Mindfulness without meditation

The last post in my current series on mindfulness. The beginning of the series is here.

Let’s face it, not everyone wants to sit and meditate.

Formal sitting meditation is the best way to develop the skill of mindfulness, to stengthen your mindfulness muscle, but there are other ways to perform the meditation cycle. All you need is something to focus on that’s going on right now, and then off you go – focus, get distracted, notice, come back to focusing.

Every day I walk to the tube station (subway) 15 minutes from my house. On the way, I focus on the sensation of my feet alternately making contact with, and then pushing off from, the floor. I can manage about 100 yards before I get lost in a train of thought. But then I notice it’s happened, and I bring my attention back to my feet. I’m meditating by walking! And this means I can do two 15 minute meditations (there and back) every day. No more remembering another thing to fit into my busy morning schedule or worrying if I really have time to spend 15 minutes sitting doing nothing!

And it’s not just walking. If you think about it, there are so many opportunities every day – brushing your teeth, having a shower, washing dishes, preparing food, exercising in the gym. Once you’ve got the hang of it, you can even meditate while you’re driving on the motorway (though I wouldn’t recommend this for absolute novices!)

Even just short check-ins remind you to focus on the present – helping to give you Level 1 benefits. You can stick a sticker on your computer screen to remind you to check in when you see it. You simply spend 30-60 seconds tuning in to your body, your environment, the sights, sounds and smells. And for that short minute, you’re accessing the Level 1 benefits and interrupting whatever you happened to be ruminating on at the time. Sure, you’re not going to develop stable awareness if this is all you ever do (at least, if you do, it’s likely to take quite a long time!) but who doesn’t want an immediately available stress relief? A regular alarm on your phone is also a good reminder.

I’m a particular fan of the way Zen is built into Japanese culture so that it triggers you to be mindful, even without noticing. One example is in Zen pottery, where the master potters deliberately introduce imperfections into the glaze. They spend years mastering how to do this in a way that looks accidental. But the point is that instead of having a bowl in your hands that is perfect, and thereby likely to go unnoticed as ‘just a bowl’, you notice the imperfection, and in that moment you’re pulled away from whatever inner dialog is running through your head, and your attention is focused on the bowl. What it looks like, how the imperfection in the glaze feels under your fingers. You don’t realise, but you’ve just had a mindful moment.

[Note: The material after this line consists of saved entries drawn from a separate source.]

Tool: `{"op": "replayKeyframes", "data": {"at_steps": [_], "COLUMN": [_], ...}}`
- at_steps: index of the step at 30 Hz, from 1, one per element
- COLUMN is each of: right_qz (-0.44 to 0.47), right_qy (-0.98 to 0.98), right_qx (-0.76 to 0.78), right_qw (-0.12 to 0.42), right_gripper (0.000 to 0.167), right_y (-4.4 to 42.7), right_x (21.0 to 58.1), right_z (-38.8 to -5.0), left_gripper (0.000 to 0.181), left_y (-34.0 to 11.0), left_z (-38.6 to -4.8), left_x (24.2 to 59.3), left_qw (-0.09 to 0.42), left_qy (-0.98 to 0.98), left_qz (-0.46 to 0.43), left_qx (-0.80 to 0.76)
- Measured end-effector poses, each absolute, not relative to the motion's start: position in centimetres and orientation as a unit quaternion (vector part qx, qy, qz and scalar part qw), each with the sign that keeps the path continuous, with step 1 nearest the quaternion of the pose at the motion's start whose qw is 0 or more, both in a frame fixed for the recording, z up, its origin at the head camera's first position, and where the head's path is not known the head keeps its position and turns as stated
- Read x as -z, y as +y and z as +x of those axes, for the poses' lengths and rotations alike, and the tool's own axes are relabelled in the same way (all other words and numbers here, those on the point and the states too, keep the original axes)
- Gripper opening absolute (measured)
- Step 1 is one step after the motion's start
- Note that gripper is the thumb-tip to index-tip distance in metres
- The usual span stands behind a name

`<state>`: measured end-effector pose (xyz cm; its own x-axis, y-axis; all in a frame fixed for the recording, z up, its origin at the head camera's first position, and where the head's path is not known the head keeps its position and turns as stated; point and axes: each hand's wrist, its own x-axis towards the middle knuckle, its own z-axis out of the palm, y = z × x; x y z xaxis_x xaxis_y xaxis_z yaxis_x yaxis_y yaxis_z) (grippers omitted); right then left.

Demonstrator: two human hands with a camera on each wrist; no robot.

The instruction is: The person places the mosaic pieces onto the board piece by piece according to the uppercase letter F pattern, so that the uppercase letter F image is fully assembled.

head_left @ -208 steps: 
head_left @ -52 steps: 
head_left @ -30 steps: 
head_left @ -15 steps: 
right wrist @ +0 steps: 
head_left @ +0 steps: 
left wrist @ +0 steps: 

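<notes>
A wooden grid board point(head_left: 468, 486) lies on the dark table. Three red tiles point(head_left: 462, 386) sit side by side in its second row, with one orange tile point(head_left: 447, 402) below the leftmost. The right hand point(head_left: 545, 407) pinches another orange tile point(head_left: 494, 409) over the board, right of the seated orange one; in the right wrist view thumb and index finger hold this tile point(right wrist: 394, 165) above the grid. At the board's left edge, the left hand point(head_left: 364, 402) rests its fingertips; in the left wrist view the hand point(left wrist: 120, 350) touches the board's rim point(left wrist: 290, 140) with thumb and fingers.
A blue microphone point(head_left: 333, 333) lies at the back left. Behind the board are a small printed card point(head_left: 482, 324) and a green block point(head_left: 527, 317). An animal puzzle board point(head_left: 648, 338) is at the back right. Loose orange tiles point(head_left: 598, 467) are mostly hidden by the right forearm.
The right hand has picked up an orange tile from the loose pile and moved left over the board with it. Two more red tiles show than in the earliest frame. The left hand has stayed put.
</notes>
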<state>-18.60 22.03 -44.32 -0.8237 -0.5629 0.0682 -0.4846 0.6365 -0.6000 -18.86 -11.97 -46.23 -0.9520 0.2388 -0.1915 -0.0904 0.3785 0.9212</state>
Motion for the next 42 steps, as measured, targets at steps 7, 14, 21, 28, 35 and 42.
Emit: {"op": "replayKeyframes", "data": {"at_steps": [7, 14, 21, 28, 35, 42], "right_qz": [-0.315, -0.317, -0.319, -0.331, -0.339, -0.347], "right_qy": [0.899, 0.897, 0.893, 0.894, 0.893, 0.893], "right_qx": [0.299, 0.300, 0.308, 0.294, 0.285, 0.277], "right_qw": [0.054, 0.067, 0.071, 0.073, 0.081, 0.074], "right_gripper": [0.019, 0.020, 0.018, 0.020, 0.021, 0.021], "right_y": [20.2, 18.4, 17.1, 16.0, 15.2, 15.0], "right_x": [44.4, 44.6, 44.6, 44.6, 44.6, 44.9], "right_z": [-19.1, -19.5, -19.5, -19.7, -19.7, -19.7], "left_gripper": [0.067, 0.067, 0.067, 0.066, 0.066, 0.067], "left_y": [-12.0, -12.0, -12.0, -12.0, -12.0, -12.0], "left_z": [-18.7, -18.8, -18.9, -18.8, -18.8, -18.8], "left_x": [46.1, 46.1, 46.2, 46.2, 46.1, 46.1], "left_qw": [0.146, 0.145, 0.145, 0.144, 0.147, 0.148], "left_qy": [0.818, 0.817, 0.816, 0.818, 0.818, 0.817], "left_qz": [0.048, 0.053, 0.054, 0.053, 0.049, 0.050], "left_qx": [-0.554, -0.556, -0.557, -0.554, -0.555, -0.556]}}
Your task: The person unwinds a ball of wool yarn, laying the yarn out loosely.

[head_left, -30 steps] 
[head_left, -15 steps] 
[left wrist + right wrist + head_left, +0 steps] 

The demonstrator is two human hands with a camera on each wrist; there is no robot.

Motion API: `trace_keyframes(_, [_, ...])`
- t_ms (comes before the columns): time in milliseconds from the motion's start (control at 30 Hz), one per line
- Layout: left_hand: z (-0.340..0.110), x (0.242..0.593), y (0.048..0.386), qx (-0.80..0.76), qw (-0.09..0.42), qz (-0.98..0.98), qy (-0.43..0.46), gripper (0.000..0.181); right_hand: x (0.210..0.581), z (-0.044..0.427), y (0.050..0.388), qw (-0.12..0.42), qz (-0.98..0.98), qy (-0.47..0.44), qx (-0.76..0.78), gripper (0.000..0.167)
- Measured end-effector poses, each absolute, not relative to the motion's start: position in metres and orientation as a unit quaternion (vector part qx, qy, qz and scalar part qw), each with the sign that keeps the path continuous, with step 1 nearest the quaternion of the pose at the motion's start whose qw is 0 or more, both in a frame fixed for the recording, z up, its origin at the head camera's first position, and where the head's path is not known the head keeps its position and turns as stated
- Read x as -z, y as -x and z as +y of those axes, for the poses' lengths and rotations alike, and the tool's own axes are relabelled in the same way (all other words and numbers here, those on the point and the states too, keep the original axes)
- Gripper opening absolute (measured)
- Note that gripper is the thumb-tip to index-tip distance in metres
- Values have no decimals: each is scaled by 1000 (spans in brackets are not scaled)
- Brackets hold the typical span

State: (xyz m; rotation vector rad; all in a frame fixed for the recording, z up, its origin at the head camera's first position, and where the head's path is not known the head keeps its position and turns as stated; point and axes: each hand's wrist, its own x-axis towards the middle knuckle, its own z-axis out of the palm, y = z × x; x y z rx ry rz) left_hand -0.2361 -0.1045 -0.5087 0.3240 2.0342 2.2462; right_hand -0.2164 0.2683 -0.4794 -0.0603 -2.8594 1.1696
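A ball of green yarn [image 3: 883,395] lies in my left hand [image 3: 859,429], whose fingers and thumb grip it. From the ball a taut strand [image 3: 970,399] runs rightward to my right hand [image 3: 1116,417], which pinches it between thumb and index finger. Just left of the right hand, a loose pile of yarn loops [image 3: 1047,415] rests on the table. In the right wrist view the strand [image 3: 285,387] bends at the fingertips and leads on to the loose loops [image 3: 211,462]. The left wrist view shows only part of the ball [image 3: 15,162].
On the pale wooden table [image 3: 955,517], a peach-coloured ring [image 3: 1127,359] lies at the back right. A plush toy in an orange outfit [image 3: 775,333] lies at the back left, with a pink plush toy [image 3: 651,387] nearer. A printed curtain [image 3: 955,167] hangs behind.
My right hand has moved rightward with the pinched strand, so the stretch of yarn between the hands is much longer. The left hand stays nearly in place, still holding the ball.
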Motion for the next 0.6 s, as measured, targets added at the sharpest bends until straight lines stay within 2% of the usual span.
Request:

There’s one last way that you can train your mindfulness without meditating. At some point as you practice meditation and approach the Level 2 benefits, the penny will drop and you’ll have an ‘a-ha!’ moment. Suddenly you realise what if feels like to be aware of your thoughts and see them as thoughts. You’ll get what I’m talking about when I talk about watching a movie with the lights on. And once you’ve had a taste of that experience, you can start playing a new game. The game of trying to hold that feeling for as long as possible, as often as possible during the day. And, though meditation is still the best way of strengthening the mental muscle, you can do a lot by repeatedley flexing it wherever you are and whatever you’re doing.

I was at an event the other evening launching the UK’s latest thinking on how to introduce mindfulness into workplaces, and during a Q&A session, someone in the audience made the point that the Sanskrit word that we translate into “mindfulness” is actually quite difficult to translate directly into English. But he prefered the translation “awareness”. I still like to think of it as having the lights on, but either way, that’s the real game. Meditation’s just one of the tools to get you there.